Ph.D Thesis

Ph.D StudentGurevich Maxim
SubjectExternal Search Engine Mining
DepartmentDepartment of Electrical and Computers Engineering
Supervisors MR Ziv Bar-Yossef
PROF. Idit Keidar
Full Thesis textFull thesis text - English Version


Search engines maintain large amounts of valuable data, such as web content, user queries, clicks, and browsing trails. This data is fully accessible only to the search engines themselves. Other parties, like users, advertisers, and researches, have very limited access to the data via public interfaces provided by search engines (e.g., the search interface).

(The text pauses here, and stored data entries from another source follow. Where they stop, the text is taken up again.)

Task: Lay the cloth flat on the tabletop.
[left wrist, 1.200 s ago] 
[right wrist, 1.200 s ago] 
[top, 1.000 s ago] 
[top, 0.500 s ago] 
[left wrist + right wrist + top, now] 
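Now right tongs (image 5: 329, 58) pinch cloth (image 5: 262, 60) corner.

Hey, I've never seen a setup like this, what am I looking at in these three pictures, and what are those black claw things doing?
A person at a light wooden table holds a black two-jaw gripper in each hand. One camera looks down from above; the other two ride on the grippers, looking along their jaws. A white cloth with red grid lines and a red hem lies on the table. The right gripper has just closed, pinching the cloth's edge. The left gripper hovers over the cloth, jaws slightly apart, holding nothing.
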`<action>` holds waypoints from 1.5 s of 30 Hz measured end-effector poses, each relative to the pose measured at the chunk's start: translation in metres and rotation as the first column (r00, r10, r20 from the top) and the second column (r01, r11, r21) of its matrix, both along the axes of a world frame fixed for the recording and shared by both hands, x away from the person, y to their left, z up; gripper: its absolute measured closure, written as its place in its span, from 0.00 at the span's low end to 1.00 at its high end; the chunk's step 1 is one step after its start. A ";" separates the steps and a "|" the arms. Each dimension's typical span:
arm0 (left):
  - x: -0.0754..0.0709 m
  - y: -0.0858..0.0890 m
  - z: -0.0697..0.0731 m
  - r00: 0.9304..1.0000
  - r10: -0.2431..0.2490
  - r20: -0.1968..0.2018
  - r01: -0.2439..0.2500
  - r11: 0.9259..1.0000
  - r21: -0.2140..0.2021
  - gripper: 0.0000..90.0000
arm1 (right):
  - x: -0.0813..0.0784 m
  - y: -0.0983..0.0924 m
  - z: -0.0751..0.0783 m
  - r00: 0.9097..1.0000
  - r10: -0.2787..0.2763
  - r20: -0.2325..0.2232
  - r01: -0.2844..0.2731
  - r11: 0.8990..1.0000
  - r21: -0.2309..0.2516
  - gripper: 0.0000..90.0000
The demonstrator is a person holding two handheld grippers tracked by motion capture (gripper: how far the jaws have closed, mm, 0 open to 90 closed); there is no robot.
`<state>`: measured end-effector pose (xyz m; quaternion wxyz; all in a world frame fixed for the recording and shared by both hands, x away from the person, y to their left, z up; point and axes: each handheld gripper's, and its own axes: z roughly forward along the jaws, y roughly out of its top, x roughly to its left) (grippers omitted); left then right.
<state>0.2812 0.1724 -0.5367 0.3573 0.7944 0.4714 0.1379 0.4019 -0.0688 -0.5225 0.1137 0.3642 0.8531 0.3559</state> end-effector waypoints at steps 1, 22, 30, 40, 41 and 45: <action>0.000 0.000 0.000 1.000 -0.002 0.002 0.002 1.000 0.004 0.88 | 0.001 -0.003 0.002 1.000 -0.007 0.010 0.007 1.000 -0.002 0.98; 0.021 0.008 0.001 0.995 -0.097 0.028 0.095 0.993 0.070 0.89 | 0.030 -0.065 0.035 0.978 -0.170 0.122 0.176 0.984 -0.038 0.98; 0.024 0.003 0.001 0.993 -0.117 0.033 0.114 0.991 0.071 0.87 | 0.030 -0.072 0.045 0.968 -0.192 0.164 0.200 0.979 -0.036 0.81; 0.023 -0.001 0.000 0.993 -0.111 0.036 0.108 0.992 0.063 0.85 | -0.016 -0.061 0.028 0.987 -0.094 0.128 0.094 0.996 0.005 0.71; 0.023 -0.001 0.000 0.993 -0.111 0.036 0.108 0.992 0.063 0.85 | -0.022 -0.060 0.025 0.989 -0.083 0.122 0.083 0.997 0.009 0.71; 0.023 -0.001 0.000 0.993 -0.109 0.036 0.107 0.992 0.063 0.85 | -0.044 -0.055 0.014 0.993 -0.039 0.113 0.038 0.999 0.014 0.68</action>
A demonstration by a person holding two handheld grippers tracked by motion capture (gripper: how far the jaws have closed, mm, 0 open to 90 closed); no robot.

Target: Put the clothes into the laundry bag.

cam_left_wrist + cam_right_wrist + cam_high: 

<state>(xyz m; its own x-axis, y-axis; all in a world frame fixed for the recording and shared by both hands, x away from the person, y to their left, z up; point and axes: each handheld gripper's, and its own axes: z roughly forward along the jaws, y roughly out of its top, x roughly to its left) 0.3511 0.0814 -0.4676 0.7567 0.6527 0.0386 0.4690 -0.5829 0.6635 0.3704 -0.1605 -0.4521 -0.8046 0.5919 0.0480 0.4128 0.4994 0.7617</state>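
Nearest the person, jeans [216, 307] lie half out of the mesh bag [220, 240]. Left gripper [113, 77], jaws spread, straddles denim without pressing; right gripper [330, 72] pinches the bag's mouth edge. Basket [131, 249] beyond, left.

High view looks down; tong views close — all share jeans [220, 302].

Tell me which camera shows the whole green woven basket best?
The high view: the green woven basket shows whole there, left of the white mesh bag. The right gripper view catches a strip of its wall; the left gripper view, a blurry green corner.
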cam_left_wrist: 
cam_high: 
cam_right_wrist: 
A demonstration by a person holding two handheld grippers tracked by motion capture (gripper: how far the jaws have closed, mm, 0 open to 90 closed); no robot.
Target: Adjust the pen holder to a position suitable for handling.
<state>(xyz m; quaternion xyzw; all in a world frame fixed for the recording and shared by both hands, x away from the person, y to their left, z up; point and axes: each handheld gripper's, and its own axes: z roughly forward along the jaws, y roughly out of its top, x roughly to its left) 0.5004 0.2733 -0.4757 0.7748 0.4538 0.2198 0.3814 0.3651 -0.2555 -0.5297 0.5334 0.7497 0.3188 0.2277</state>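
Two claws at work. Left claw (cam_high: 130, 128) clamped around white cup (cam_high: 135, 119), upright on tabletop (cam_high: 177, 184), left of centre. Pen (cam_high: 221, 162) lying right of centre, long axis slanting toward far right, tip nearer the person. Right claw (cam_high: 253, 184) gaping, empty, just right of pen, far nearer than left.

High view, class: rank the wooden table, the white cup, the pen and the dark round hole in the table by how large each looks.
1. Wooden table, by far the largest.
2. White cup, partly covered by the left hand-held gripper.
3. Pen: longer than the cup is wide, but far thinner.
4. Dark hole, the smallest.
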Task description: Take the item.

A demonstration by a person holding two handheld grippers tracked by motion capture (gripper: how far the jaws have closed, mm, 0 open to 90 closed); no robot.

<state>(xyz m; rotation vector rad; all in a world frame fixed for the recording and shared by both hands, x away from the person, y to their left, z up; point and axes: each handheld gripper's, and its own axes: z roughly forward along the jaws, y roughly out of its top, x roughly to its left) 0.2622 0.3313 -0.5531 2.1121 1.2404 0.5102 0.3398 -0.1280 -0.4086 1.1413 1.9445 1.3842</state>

External techniques for mining search engine data are rare and under-developed. Such external methods, which rely only on public interfaces, are appealing since they can be used by anyone, not relying on the goodwill of search engines. External mining can be used by search engine users and partners to objectively benchmark the quality of the service they get and by researchers to compare search engines and study properties of the web. Even search engines themselves may benefit from external mining, as it can help them reveal their strengths and weaknesses relative to their competitors.

In this work we propose a comprehensive framework for externally mining search engine indices and query logs. We designed an algorithm for estimating index properties, such as index size and freshness, language/domain/topic composition, density of spam, etc. We developed methods for sampling user queries from search engine query logs and for estimating query frequency (or popularity) in the logs. Finally, we designed an algorithm for estimating the visibility of a given web page in a search engine, and extracting the specific queries on which it is most visible.

Our algorithms make extensive use of tools from statistics (Monte Carlo methods), information retrieval, and databases. The correctness and the efficiency of the algorithms was analyzed both theoretically and empirically. The empirical analysis relies on a synthetic search engine we built locally and on real commercial search engines.